One of the hallmarks of inflammation is lymphangiogesis that drains the interstitial fluids. During chronic inflammation, angiogenesis is induced by a variety of inflammatory mediators, such as prostaglandins (PGs). However, it remains unknown whether they enhance lymphangiogenesis. We examined the roles of cyclooxygenase-2 (COX-2) and PGE2 receptor signaling in enhancement of lymphangiogenesis during proliferative inflammation.
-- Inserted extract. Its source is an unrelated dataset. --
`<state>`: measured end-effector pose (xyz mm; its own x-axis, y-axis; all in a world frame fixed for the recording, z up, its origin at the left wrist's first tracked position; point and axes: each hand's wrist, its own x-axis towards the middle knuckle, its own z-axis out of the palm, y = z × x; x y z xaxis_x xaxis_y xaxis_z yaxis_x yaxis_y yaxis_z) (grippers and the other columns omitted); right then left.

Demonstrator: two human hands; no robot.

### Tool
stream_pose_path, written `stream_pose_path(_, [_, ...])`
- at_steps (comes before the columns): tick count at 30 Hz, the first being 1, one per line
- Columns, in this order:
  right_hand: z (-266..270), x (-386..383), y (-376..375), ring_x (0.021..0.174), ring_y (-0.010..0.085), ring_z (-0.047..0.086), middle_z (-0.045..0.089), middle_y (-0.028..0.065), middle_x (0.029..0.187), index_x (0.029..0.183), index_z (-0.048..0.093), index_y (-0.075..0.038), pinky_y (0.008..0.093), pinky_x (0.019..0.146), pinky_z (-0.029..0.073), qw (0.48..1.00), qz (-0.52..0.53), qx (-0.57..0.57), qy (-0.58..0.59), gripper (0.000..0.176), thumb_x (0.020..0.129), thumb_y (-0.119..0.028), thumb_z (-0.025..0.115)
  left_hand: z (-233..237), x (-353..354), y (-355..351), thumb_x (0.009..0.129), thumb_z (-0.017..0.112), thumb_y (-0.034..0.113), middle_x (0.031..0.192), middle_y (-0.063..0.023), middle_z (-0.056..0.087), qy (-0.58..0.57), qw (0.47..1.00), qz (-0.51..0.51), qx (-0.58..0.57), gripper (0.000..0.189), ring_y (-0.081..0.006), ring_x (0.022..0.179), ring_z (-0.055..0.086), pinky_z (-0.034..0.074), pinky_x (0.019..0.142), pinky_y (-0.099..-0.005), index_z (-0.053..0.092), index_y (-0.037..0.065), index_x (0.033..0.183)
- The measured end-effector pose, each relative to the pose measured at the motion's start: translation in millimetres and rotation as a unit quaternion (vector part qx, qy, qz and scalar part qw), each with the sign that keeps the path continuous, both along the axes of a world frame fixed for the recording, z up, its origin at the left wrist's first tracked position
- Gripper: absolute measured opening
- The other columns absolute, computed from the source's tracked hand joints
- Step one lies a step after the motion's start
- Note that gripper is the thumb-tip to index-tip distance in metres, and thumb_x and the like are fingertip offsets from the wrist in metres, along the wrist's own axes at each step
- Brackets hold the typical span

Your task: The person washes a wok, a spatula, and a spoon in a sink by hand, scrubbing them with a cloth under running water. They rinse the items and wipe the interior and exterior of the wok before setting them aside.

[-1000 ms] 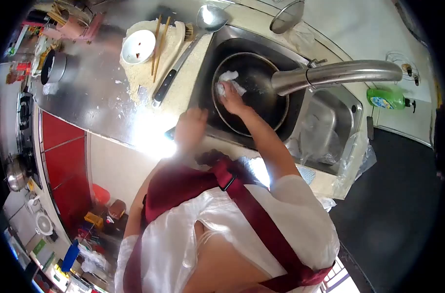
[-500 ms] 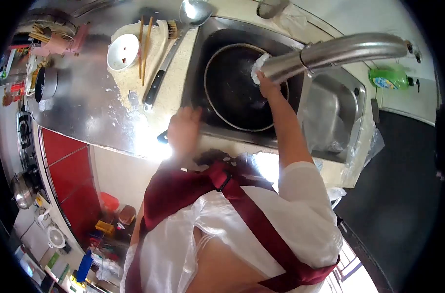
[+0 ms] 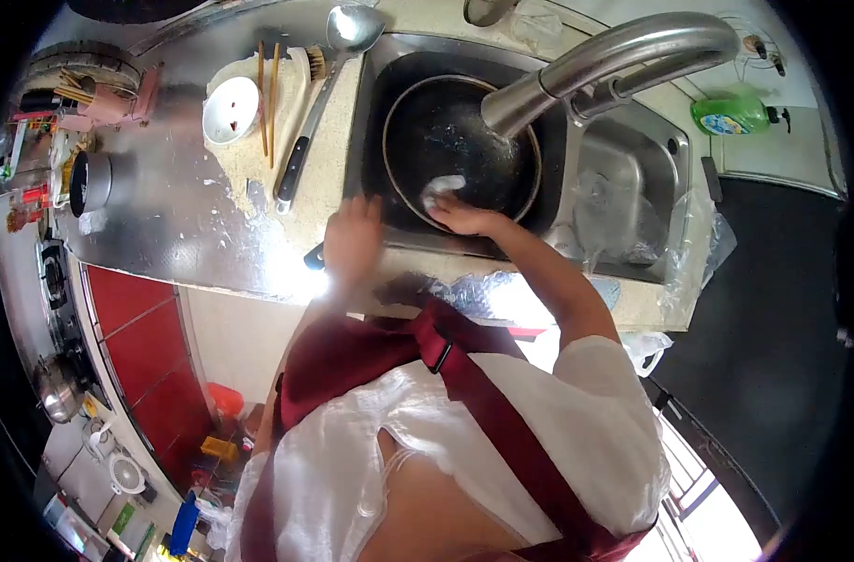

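Right hand (image 3: 466, 219) holding a wadded white cloth (image 3: 444, 185) under the fingers, against the near inner wall of a dark round pan (image 3: 436, 140), which sits in the left basin of a steel sink (image 3: 427, 49) with the faucet (image 3: 586, 80) head over its far right part. Left hand (image 3: 354, 239), motion-blurred, at the basin's near left corner, a black handle end (image 3: 314, 257) showing just beside it; cannot tell whether the fingers close on anything. Counter left of the basin: steel ladle (image 3: 355, 30), scrub brush (image 3: 316, 62), two chopsticks (image 3: 274, 103), and a white bowl (image 3: 222, 105) with small dark-red bits inside.
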<state>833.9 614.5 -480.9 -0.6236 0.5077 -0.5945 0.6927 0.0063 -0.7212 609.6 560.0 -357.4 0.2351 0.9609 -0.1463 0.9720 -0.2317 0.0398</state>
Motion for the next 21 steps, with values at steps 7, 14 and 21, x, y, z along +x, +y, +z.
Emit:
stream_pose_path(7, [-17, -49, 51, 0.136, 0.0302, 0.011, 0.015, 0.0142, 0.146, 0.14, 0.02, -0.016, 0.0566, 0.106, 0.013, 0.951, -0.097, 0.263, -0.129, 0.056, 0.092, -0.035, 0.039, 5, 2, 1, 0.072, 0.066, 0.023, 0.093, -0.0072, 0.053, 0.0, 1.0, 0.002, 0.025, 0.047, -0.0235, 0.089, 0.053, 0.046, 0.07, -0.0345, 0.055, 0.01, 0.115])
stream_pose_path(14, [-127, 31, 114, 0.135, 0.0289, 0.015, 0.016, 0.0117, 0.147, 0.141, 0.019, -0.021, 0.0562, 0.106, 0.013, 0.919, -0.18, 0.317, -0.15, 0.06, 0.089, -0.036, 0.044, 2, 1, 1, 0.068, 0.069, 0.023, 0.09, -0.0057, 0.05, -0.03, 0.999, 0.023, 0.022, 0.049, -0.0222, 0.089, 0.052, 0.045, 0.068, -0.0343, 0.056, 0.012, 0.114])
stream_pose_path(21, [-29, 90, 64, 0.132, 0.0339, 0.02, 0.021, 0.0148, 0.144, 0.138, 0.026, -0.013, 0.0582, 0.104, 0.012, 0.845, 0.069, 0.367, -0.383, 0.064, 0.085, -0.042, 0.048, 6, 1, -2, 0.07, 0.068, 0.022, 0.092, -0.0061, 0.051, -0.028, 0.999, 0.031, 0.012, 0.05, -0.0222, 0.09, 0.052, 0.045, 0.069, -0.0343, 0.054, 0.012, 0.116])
Lymphangiogenesis estimated by podoplanin/vascular endothelial growth factor (VEGF) receptor-3/LYVE-1 expression was upregulated during proliferative inflammation seen around and into subcutaneous Matrigel plugs containing fibroblast growth factor-2 (125 ng/site). A COX-2 inhibitor (celecoxib) significantly reduced lymphangiogenesis in a dose-dependent manner, whereas topical PGE2 enhanced lymphangiogenesis. Topical injection of fluorescein isothiocyanate-dextran into the Matrigel revealed that lymphatic flow from the Matrigels was COX-2 dependent. Lymphangiogenesis was suppressed in the granulation tissues of mice lacking either EP3 or EP4, suggesting that these molecules are receptors in response to endogenous PGE2. An EP3-selective agonist (ONO-AE-248) increased the expression of VEGF-C and VEGF-D in cultured macrophages, whereas an EP4-selective agonist (ONO-AE1-329) increased VEGF-C expression in cultured macrophages and increased VEGF-D expression in cultured fibroblasts.

Our findings suggest that COX-2 and EP3/EP4 signaling contributes to lymphangiogenesis in proliferative inflammation, possibly via induction of VEGF-C and VEGF-D, and may become a therapeutic target for controlling lymphangiogenesis.